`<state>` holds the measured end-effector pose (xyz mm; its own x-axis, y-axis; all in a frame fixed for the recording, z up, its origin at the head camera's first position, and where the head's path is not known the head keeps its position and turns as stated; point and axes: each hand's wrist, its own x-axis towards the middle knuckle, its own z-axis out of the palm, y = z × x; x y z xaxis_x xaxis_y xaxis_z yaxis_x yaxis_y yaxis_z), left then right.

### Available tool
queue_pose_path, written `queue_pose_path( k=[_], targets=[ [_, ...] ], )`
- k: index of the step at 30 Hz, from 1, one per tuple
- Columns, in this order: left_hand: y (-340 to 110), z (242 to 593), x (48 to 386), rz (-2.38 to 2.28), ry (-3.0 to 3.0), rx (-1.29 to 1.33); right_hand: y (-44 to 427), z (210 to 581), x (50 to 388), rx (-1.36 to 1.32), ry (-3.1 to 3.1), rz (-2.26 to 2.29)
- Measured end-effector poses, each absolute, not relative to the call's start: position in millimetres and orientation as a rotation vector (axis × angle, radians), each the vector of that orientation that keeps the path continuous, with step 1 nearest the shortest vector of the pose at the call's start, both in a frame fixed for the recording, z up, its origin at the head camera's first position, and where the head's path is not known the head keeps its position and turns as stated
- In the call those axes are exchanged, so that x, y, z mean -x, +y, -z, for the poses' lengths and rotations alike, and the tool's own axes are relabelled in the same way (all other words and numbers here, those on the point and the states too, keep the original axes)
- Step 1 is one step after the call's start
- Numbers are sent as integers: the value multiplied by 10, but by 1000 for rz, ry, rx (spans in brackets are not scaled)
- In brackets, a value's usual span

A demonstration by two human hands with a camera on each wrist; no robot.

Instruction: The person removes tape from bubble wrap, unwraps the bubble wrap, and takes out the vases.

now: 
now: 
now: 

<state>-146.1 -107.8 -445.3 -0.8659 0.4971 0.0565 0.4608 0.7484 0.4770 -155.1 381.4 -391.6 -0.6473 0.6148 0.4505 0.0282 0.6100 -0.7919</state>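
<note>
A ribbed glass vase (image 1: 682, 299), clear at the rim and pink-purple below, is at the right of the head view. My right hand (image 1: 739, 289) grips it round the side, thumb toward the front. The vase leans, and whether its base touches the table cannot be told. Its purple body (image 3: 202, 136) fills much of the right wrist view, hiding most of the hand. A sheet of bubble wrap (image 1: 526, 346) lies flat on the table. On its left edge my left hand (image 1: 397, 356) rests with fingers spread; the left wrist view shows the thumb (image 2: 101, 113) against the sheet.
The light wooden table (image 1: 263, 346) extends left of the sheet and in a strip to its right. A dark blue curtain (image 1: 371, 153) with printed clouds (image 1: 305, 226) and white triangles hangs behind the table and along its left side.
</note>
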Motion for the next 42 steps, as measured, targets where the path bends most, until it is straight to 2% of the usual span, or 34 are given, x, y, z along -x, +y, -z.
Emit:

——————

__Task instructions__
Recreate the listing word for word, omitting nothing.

__Output for this exercise__
`<state>` holds the measured end-effector pose (xyz mm; its own x-axis, y-axis; all in a frame fixed for the recording, z up, its origin at the head camera's first position, and where the head's path is not known the head keeps its position and turns as stated; point and axes: each hand's wrist, its own x-axis towards the middle knuckle, its own z-axis out of the palm, y = z × x; x y z xaxis_x xaxis_y xaxis_z yaxis_x yaxis_y yaxis_z), left then right.

### Available tool
queue_pose_path, written `queue_pose_path( k=[_], targets=[ [_, ...] ], )`
- k: index of the step at 30 Hz, from 1, one per tuple
- Columns, in this order: left_hand: y (-340 to 110), z (242 to 593), x (48 to 386), rz (-2.38 to 2.28), ry (-3.0 to 3.0), rx (-1.29 to 1.33); right_hand: y (-44 to 427), z (210 to 581), x (50 to 388), rx (-1.36 to 1.32), ry (-3.1 to 3.1), rz (-2.26 to 2.29)
- Measured end-effector poses, each absolute, not relative to the call's start: position in millimetres and orientation as a rotation vector (axis × angle, radians), each the vector of that orientation that keeps the path continuous, with step 1 nearest the shortest vector of the pose at the call's start, both in a frame fixed for the recording, z up, its origin at the head camera's first position, and where the head's path is not known the head keeps its position and turns as stated
- In the call those axes are exchanged, so that x, y, z mean -x, +y, -z, for the poses' lengths and rotations alike, and the tool's own axes are relabelled in the same way (all other words and numbers here, those on the point and the states too, keep the original axes)
- Step 1 is one step after the call's start
- Numbers are sent as integers: the value multiplied by 10, but by 1000 for rz, ry, rx (spans in brackets are not scaled)
- In brackets, a value's usual span

A demonstration by two human hands with a camera on each wrist; no robot.

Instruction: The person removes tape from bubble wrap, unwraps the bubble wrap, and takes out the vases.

now: 
now: 
now: 

<state>-146.1 -107.8 -445.3 -0.8659 0.4971 0.0565 0.4608 0.7484 0.4770 -155.1 381.4 -391.6 -0.6473 0.6148 0.4505 0.0282 0.6100 -0.7919</state>
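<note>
A ribbed glass vase (image 1: 682, 299), clear at the rim and pink-purple below, is at the right of the head view. My right hand (image 1: 739, 289) grips it round the side, thumb toward the front. The vase leans, and whether its base touches the table cannot be told. Its purple body (image 3: 202, 136) fills much of the right wrist view, hiding most of the hand. A sheet of bubble wrap (image 1: 526, 346) lies flat on the table. On its left edge my left hand (image 1: 397, 356) rests with fingers spread; the left wrist view shows the thumb (image 2: 101, 113) against the sheet.
The light wooden table (image 1: 263, 346) extends left of the sheet and in a strip to its right. A dark blue curtain (image 1: 371, 153) with printed clouds (image 1: 305, 226) and white triangles hangs behind the table and along its left side.
</note>
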Motion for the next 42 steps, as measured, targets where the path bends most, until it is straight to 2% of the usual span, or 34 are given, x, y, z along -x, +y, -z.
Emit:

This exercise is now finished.